To maximize learning for every student, teaching ratios and school resources are dictated by the learner, not the learner’s peers or state regulations.

assent-based programming

A disinterested learner is a misplaced learner, or in an uninteresting learning environment. Learners who withhold participation inform us about the environment we have provided; it is our obligation to teach, not coerce compliance.

learner-based ratios

At Astra Day School, children are taught with the amount of teacher attention required to learn, not just given the number of teachers that are required by regulations. This is true of our highest achieving students as well as more fragile learners.

student-led learning

Individual students determine the instruction they receive. Ongoing measurement, assessment, and consistent placement tell us where a child belongs rather than letting chance put learners in situations where their time is wasted. In a learner’s Challenge / Change Activity, or during independent activity time, learner choice is always honored.

the advantage of a history of serving diverse learners

The Kansas City Autism Training Center (KcATC) is a pioneer in Kansas for delivering intensive behavior analytic intervention services for children with autism. KcATC opened its doors to children without autism diagnoses in 2009.
Because of our diverse population, we average almost one learning specialist for every child enrolled in the building at any given moment.

expanding opportunity to children without diagnoses

KcATC began serving children without autism diagnoses in order to diversify the experiences in classrooms, and to offer our expertise and resources to all children.
As the day school that has grown from KcATC, Astra Day School provides a solid, scientific culture of trained learning specialists and a core belief that every child has the right to learn to their greatest potential.

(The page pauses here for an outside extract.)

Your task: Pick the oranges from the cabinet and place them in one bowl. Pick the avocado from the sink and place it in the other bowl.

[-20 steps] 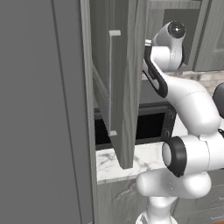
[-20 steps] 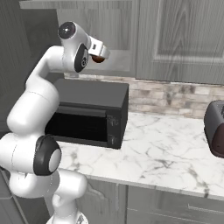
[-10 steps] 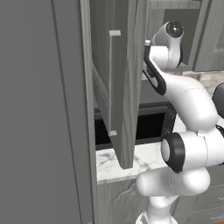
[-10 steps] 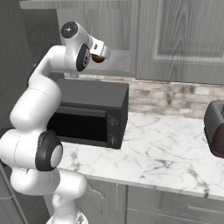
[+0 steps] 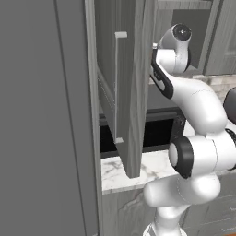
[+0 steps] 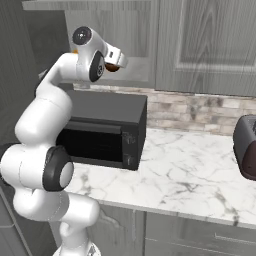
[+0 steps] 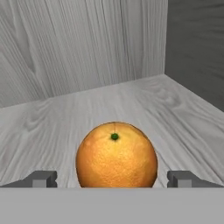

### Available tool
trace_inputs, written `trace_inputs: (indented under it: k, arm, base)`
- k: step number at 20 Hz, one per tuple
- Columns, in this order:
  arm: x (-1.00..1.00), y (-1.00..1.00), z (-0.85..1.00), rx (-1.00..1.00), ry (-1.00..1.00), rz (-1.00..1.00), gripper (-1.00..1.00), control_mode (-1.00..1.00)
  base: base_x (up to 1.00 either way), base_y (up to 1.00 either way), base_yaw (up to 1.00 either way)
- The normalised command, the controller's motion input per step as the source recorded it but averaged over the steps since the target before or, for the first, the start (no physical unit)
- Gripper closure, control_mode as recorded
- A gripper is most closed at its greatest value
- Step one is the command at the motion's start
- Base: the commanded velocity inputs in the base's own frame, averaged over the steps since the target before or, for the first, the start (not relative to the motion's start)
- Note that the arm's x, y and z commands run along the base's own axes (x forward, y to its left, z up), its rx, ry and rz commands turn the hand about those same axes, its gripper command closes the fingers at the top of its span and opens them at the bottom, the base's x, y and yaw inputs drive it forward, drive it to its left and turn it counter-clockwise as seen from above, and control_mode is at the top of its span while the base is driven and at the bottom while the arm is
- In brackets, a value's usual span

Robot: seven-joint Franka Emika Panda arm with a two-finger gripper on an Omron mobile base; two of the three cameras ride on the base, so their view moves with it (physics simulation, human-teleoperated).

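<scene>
Reaching into the open cabinet (image 5: 133, 83) above the microwave (image 6: 107, 132), arm raised high. Door swung out toward the left base camera, pale bar handle (image 5: 118, 87) on its face. Gripper (image 7: 113, 178) spread wide, one fingertip (image 7: 41, 178) on each side of an orange (image 7: 116, 155), gap visible on both sides; no contact seen. Orange sitting on the grey wood-grain shelf floor, green stem dot facing the hand camera, back wall and a darker side wall behind it. From the right base view, a darker brownish-orange ball (image 6: 111, 67) showing just past the hand at the cabinet's lower edge. Marble counter (image 6: 190, 175) below; dark toaster (image 6: 246, 147) at far right.
</scene>
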Motion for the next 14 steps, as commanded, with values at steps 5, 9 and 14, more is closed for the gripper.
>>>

respect • kindness • friendship

All children are treated with respect, and expected to be kind. Our high expectations are supported by gentle guidance toward the skills of friendship, empathy, and generosity.

Early Accelerated Student Education model (E.A.S.E.)

Astra Day School’s EASE program for language, literacy, and numeracy provides explicit teaching of language as a tool for thinking, problem solving, and understanding the world. Reading is taught through mastery of sounds and blending strategies. Numeracy is taught as something more abstract and engaging than rote counting. All of our methods and curricula are based on more than 40 years of research in education and more outcome efficacy than any other teaching methodologies or materials.

for pricing and enrollment information, follow the link below do download our Interest Form:

Enrollment Process

The Astra Day School is a service provided by The Kansas City Autism Training Center to provide optimal education for every child who trusts us to teach them.

We serve children from ages 2.5 – 12, with state-of-the-science support for intensive, science-based behavior analysis intervention for children for autism, and with a 2.5 – Kindergarten program for kids with or without diagnosis whose parents believe that we are all obligated to teach all children to be the kindest, most prepared and worldly learners that research has demonstrated. At Astra Day School, we ask our students to trust us to lead them, not wait for them to respond to an environment that works only for some.